Like the macro culture at large, this same trend can be witnessed within the Queer community
as well. Brands like Subaru, Home Depot, Prada and the like call to mind certain types of people within
our micro culture. And, this is never more clearly seen than each year at Pride celebrations across this
country. What was once a celebration of freedom, of liberation, of community has morphed into a
celebration of brand identities and consumption. Whether through trickery or through taking advantage
of people's apathy, companies have slowly convinced the LGBTIQQA community that they are for us;
that we matter to them. They portray themselves as allies and as partners; as caretakers of our identities.
Their message is simple: be proud that you're consumers too.
As we all know, Pride has its roots in the Stonewall Riots of 1969. Shortly after the riots, a
group called the Gay Liberation Front organized themselves and a march. The march's purpose was to
call for an end to discrimination of LGBTIQQA people. Their mandate stated that they were organized
“against conformity to arbitrary standards, for an open society in which each of us may choose his own
way of life.” The Front didn't last long and several groups were born out these first faulting steps of
activism. One group was the Gay Activists Alliance. They published the Gay Activist newspaper until
1980. Their charter stated that the GAA's goal was to “secure basic human rights, dignity and freedom
for all gay people.” Out of these early marches and protests, our current Pride celebrations were born.

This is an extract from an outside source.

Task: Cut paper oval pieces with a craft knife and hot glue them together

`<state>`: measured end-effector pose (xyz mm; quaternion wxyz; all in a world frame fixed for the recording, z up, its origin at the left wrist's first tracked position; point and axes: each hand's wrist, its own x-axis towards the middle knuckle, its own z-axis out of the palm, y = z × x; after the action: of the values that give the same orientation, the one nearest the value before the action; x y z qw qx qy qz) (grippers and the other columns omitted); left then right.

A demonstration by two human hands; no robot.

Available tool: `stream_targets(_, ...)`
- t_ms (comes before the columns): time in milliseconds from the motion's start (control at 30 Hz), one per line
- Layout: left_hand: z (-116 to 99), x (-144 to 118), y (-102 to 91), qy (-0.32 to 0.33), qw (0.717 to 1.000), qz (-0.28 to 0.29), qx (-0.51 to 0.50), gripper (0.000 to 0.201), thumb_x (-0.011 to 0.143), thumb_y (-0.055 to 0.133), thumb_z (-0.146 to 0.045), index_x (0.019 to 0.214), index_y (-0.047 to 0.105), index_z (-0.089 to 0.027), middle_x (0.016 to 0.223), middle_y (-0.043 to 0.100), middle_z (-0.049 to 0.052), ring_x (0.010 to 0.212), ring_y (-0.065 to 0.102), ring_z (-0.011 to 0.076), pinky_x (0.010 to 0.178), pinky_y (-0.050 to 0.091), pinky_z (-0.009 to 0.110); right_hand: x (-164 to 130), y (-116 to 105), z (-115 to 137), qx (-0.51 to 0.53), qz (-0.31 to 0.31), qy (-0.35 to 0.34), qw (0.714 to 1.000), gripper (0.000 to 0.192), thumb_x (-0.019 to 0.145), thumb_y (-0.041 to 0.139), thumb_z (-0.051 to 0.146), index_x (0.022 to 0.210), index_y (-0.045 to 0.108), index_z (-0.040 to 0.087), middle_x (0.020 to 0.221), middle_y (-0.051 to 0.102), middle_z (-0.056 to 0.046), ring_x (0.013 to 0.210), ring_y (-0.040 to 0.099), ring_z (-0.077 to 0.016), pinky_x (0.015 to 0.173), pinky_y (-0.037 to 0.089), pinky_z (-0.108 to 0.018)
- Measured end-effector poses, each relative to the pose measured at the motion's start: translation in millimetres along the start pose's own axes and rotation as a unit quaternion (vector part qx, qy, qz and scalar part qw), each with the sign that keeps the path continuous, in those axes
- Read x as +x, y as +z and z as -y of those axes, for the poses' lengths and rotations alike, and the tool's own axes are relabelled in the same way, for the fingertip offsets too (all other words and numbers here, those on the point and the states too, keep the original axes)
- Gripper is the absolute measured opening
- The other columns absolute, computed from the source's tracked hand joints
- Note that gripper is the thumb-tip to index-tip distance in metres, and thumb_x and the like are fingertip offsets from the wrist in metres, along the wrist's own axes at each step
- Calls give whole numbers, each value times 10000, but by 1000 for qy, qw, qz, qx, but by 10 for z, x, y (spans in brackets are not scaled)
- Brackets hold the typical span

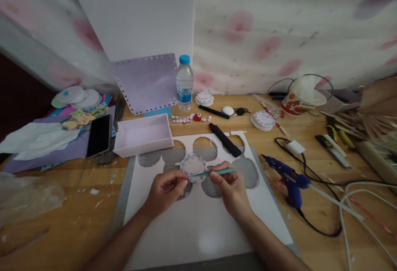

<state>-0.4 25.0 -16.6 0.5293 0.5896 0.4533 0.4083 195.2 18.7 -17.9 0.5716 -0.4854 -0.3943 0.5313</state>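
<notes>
Teal Tool (228,171) in the Right Hand (230,188) Reaches Across a Dotted Disc (194,164)

At the centre of the frame, the two hands stand apart with the slim teal tool between them. The right hand is clamped on the tool, its narrow end pointing left towards the fingertips of the left hand (166,190). The left hand's thumb and fingers are bent close together by the disc's lower left edge; whether they grip anything is too small to tell.

The disc, pale with small blue marks around its rim, sits over a white sheet (186,238) pierced by rounded cut-outs. A grey mat (124,196) shows beneath the sheet and through those openings. A thick black pen-like object (225,140) lies across the sheet's upper right part.

On the wooden surface (80,221), a blue glue gun (291,180) lies at the right of the frame. Left of centre is an open white box (144,147), with a dark phone (98,135) just beside it. A blue-capped bottle (185,85) stands upright at upper centre, near a small stack of discs (204,97); another stack (263,121) rests farther right, in front of a paper bowl (299,104).
</notes>
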Motion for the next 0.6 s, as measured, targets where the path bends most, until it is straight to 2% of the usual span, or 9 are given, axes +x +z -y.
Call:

These early Queer activists weren't organizing to be able to buy rainbow colored versions of the
products their straight neighbors were buying. They weren't organizing to be considered a wealthy nitch
market for companies. They were organizing for dignity, for freedom, for the right of each person to
choose their own way of life. The marches and the protests were designed to raise awareness, to call for
solidarity, to bring together queers of all stripes to fight for self-determination. In 1990, activists from
ACT UP formed Queer Nation. One of their famous slogans, coined by Miss Jane in San Francisco,
was “We're Here! We're Queer! Get used to it!” This organization was centered around protesting anti-
queer violence and for seeking greater representation of Queer life in the arts and the media. In other
words, it was carrying on the work of the GLF and the GAA. In fact, it was Queer Nation that started
the reclamation of the very word “queer.”
This month, as you watch the Pride parade or party at a Pride event, ask yourself this question.
Is this what we have been fighting for? When you look around at company logos and corporate brands
flashing rainbows at you, think about how many LGBTIQQA people still don't have basic human rights
or dignity or freedom. Ask yourself what happened to the fight to end conformity to arbitrary standards
and the freedom to live a life shaped by self-determination. When the local car salesman asks you if
you're interested in buying a new car as you walk through the park, ask him if he's interested in ending
the oppression, murder, slavery and poverty of the Queer community. For my part, I think it's time we
started chanting a new slogan at Pride. We're here! We're Queer! And, we're not buying it!